What to do
Starting with the first line of the data below, copy each line up to and including the one containing "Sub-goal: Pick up". Pictures stay out.

*** Material provided Section Begins ***

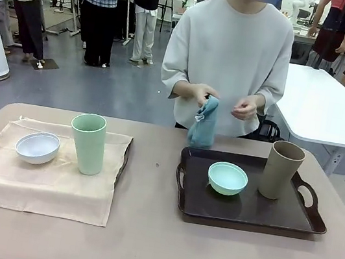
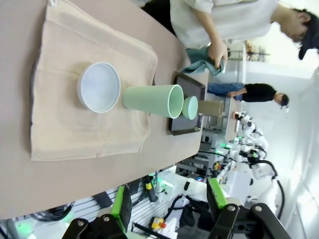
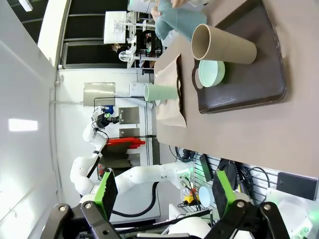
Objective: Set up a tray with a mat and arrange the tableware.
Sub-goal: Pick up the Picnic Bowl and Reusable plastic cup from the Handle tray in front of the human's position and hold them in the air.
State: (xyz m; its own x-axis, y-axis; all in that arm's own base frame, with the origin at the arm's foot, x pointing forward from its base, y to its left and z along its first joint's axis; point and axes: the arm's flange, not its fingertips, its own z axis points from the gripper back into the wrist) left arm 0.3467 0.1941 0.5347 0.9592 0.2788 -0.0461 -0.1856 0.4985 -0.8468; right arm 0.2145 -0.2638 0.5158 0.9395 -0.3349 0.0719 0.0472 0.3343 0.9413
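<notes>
Left hand [image 2: 168, 200] and right hand [image 3: 164, 194] gape, both empty. With the crumpled teal cloth [image 1: 203, 124] still unlaid, best lift the round mint-green plastic bowl [image 1: 227, 177] and tall taupe cup [image 1: 281, 170] off the bare dark brown tray [image 1: 245, 211] first.

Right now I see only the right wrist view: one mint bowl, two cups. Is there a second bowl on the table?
Observer: Yes. A white bowl sits on the beige mat, just to the robot's left of the pale green cup, not touching it.
Operator: Does the left gripper hold anything?
Observer: No. The left gripper is open, with nothing between its fingers.
</notes>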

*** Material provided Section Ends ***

Final answer
Objective: Set up a tray with a mat and arrange the tableware.
Sub-goal: Pick up the Picnic Bowl and Reusable plastic cup from the Handle tray in front of the human's position and hold them in the air.

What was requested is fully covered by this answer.